使用python爬取电影下载地址并使用transmissionrpc下载

说明

python练手,爬取电影天堂的新电影,获取到磁力链接,输出到日志文件,使用transmissionrpc下载,
涉及知识点:
1、python 操作mongodBD,参考文档
2、BeautifulSoup解析html文档,参考官方开发文档

爬取电影磁力地址

配置文件setting.py

# 数据库配置
db_config = {
    "host": "localhost",
    "port": 27017,
    "db_name": "spider"
}

# 数据库集合映射关系
db_collections = {
    # 电影集合
    "movies": "movies",
    # url爬取管理
    "urlManager": "urlManager"
}

使用了mongodDB存储数据,db_utils.py

import conf.settings as settings
import pymongo


# 返回项目数据库
def _get_db():
    url = "mongodb://" + settings.db_config["host"] + ":" + str(settings.db_config["port"])
    my_client = pymongo.MongoClient(url)
    return my_client[settings.db_config["db_name"]]


# 新增单个
def insert_one(col_name, entry):
    collection = _get_db()[col_name]
    collection.insert_one(entry)


# 批量新增
def insert_list(col_name, entry_list):
    collection = _get_db()[col_name]
    collection.insert_many(entry_list)


# 查找唯一
def find_one(col_name, param):
    collection = _get_db()[col_name]
    return collection.find_one(param)


def find(col_name, param):
    collection = _get_db()[col_name]
    return collection.find(param)


# 更新单个
def update_one(col_name, param, update):
    collection = _get_db()[col_name]
    collection.update_one(param, update)


# 更新
def update_many(col_name, param, update):
    collection = _get_db()[col_name]
    collection.update_many(param, update)

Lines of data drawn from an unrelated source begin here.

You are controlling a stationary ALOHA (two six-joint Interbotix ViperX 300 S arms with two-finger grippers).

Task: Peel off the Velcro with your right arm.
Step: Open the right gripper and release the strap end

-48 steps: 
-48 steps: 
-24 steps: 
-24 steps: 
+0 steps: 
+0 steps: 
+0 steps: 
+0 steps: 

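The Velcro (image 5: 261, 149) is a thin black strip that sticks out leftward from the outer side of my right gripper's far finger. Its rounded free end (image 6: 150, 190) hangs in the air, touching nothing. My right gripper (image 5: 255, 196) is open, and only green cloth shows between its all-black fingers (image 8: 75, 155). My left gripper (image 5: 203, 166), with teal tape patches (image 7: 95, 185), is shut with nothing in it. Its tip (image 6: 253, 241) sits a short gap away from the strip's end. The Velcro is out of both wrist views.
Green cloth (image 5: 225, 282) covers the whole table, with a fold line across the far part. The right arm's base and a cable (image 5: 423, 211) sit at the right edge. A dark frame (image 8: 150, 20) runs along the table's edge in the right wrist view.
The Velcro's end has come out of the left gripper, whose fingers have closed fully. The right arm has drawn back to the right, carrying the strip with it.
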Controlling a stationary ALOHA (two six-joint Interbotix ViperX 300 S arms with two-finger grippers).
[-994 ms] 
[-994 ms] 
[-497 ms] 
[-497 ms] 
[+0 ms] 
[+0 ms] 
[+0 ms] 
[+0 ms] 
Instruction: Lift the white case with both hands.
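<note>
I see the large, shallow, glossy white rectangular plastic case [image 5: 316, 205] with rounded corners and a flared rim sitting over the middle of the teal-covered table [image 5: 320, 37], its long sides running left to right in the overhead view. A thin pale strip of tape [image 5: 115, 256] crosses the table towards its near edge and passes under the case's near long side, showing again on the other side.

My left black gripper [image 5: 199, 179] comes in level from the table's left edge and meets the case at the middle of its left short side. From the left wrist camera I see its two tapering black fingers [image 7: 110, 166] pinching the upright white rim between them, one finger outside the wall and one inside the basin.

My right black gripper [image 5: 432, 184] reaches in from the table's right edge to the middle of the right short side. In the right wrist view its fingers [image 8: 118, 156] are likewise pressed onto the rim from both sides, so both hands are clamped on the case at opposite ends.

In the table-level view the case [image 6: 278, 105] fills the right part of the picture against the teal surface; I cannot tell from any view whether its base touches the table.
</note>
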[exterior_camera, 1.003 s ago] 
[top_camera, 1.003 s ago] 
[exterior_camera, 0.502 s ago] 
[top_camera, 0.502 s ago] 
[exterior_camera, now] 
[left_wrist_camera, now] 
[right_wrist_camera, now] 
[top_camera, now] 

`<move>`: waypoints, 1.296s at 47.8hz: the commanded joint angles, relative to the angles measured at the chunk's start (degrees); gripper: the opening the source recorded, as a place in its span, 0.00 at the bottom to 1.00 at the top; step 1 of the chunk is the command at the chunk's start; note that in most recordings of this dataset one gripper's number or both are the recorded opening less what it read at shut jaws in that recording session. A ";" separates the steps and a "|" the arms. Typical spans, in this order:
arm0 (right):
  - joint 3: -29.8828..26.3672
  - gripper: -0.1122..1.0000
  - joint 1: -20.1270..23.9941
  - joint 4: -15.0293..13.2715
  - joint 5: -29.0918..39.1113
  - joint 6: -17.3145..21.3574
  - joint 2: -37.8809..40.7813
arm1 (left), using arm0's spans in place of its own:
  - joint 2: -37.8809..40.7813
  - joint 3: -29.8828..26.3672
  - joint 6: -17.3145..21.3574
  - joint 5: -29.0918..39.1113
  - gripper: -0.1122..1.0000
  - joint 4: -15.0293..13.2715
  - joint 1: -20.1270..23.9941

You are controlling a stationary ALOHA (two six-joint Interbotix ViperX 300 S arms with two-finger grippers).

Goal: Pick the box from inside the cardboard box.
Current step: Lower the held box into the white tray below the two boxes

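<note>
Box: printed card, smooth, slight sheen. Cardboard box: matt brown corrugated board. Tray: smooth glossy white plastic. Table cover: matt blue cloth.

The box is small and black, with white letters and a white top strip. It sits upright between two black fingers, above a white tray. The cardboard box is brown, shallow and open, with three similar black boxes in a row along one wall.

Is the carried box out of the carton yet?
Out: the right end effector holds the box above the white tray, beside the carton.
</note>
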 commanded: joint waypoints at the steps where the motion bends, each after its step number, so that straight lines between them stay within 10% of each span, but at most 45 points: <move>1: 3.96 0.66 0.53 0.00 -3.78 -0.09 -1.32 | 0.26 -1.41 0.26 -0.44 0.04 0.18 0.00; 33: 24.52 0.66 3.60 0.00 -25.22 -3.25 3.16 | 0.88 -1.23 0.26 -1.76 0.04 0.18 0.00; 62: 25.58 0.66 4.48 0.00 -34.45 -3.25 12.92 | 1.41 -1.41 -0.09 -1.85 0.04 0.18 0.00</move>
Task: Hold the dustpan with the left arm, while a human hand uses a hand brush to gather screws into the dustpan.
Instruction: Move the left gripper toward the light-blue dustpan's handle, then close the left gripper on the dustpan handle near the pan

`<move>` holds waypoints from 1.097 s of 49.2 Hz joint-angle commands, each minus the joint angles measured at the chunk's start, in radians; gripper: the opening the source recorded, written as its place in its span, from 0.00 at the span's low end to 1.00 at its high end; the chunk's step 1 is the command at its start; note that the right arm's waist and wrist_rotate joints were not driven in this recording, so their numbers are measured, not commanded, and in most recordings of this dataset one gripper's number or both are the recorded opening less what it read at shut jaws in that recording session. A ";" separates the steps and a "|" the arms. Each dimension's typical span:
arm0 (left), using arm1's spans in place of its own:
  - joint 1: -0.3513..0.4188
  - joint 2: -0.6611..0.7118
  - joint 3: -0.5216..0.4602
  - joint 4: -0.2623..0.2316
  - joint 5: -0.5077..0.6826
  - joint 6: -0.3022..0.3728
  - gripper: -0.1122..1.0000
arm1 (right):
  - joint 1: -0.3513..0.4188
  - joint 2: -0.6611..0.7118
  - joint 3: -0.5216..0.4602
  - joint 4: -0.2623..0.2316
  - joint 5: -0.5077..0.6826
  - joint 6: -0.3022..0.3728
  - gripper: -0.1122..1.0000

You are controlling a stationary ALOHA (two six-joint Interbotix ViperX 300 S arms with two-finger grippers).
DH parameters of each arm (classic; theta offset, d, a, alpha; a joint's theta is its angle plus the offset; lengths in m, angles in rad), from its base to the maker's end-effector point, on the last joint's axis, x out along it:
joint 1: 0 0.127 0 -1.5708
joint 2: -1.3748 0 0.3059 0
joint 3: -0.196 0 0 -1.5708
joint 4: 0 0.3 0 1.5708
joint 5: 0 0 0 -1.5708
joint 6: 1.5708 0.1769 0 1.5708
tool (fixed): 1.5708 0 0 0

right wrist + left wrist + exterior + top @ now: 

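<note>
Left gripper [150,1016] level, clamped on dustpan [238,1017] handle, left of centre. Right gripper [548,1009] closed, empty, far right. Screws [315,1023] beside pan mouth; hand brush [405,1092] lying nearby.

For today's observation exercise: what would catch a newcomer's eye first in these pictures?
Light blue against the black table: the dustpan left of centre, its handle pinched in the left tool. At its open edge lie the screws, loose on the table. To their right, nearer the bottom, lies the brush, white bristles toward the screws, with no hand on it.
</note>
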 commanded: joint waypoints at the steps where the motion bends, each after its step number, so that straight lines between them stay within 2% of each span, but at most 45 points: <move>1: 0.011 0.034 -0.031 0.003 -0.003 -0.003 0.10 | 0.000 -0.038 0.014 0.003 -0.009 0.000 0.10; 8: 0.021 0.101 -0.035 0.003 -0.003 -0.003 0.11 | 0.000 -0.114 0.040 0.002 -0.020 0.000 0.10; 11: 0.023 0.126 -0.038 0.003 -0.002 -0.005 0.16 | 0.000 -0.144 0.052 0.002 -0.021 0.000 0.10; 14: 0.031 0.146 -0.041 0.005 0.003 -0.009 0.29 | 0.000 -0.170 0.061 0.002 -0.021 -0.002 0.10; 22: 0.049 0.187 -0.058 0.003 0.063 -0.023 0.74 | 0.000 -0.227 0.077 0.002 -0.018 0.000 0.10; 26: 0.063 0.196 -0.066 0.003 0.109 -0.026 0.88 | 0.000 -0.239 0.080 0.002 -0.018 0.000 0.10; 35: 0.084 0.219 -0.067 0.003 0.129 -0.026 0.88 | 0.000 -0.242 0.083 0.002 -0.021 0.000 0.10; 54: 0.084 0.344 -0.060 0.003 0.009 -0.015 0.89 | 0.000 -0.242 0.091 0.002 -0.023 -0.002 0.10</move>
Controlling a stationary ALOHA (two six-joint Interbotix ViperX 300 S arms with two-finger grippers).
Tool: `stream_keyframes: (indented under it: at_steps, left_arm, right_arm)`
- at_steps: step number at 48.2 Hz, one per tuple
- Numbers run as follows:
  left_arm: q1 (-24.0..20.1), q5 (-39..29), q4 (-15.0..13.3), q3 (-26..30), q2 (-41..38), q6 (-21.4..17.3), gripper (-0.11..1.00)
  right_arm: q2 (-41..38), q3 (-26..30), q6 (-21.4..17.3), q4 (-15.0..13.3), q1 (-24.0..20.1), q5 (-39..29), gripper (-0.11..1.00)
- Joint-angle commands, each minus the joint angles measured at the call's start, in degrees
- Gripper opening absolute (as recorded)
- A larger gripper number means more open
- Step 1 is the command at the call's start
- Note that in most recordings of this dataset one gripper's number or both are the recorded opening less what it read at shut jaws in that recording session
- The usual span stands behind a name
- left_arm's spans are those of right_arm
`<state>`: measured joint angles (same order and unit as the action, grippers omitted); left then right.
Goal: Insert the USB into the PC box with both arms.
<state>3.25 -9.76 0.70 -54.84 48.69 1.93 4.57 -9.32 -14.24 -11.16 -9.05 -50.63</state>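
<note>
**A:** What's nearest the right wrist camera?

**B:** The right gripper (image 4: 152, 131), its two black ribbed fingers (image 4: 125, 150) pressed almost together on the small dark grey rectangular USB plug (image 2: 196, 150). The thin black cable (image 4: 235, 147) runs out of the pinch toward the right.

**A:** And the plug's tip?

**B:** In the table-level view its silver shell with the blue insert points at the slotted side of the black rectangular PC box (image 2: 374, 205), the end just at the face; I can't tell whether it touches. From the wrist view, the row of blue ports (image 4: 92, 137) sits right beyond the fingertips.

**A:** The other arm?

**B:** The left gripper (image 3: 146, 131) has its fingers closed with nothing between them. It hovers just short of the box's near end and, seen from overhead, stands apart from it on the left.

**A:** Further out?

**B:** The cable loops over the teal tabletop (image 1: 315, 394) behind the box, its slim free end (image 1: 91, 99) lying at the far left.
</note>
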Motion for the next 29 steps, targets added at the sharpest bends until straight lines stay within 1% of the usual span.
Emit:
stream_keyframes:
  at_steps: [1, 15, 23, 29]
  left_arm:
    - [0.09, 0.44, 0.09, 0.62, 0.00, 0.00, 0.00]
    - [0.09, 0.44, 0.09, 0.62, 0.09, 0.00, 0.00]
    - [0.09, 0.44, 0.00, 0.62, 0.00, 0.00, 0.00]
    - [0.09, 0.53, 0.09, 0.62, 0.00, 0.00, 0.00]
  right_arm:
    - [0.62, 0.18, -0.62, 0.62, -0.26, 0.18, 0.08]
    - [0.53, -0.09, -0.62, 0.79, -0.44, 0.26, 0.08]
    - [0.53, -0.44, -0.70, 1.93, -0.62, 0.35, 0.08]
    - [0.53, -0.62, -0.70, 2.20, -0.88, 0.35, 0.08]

使用数据库制作简单网址爬取链,去重并获取下一个执行网址,url_manager.py

import conf.settings as settings
import libs.db_utils as db_utils


class UrlManager:

    def __init__(self):
        self.col_name = settings.db_collections["urlManager"]

    def add_url(self, url):
        url_doc = db_utils.find_one(self.col_name, {"url": url})
        if url_doc is None:
            doc = {
                "url": url,
                "isCrawl": False
            }
            db_utils.insert_one(self.col_name, doc)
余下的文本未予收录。